▶ TASK PROMPT: Your job is to copy every line in the material containing the word "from".

▶ SUPPLIED MATERIAL:
┌────────
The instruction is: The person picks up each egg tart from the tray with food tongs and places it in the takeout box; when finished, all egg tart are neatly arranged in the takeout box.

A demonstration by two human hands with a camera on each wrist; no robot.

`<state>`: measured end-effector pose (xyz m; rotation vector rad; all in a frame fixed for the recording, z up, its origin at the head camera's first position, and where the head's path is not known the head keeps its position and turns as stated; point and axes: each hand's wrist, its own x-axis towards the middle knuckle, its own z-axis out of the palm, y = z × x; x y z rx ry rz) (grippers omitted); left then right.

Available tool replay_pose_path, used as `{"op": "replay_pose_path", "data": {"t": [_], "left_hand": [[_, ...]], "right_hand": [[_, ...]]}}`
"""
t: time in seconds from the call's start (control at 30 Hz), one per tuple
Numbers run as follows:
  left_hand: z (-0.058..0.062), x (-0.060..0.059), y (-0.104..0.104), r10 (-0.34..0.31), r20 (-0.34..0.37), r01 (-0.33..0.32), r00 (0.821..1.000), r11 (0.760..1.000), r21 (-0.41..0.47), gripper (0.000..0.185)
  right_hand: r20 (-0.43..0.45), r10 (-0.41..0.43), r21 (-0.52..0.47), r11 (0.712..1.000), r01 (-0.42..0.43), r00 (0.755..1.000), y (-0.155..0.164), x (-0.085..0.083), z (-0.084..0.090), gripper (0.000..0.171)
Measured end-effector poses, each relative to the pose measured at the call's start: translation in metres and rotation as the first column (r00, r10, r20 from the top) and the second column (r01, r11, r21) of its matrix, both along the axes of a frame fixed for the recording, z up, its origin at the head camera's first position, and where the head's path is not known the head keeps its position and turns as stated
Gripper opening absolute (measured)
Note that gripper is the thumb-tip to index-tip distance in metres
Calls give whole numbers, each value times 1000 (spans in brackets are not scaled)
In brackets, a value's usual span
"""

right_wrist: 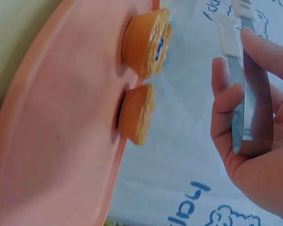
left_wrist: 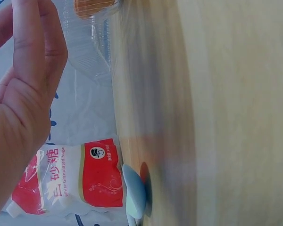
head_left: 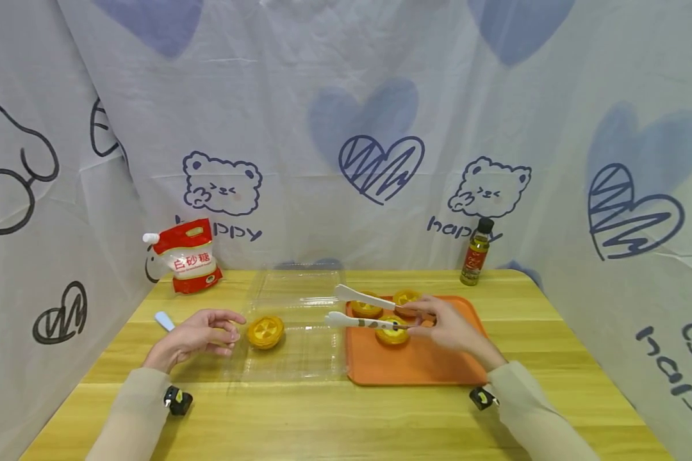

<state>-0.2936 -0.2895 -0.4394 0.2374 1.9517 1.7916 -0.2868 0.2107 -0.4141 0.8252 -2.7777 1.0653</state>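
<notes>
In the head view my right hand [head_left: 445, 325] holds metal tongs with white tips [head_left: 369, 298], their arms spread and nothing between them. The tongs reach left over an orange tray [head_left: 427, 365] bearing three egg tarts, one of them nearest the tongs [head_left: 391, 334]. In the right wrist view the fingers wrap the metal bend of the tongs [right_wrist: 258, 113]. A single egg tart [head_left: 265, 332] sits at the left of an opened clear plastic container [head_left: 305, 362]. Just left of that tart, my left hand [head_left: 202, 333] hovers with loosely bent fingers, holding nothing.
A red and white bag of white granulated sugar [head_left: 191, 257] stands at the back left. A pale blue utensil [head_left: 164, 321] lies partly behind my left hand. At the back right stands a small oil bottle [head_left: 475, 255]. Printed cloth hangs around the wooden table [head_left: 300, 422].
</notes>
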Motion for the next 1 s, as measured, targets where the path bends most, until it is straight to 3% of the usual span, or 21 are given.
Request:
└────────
▶ SOLUTION TO THE PROBLEM:
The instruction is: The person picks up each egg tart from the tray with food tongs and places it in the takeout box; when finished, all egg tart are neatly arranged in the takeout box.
t: time in seconds from the call's start (control at 30 Hz), one per tuple
Measured end-effector poses, each relative to the pose measured at the call's start: translation in metres and rotation as the first column (r00, r10, r20 from the top) and the second column (r01, r11, r21) of its matrix, both along the axes of a frame fixed for the recording, z up, its origin at the head camera's first position, and where the head's path is not known the head keeps its position and turns as stated

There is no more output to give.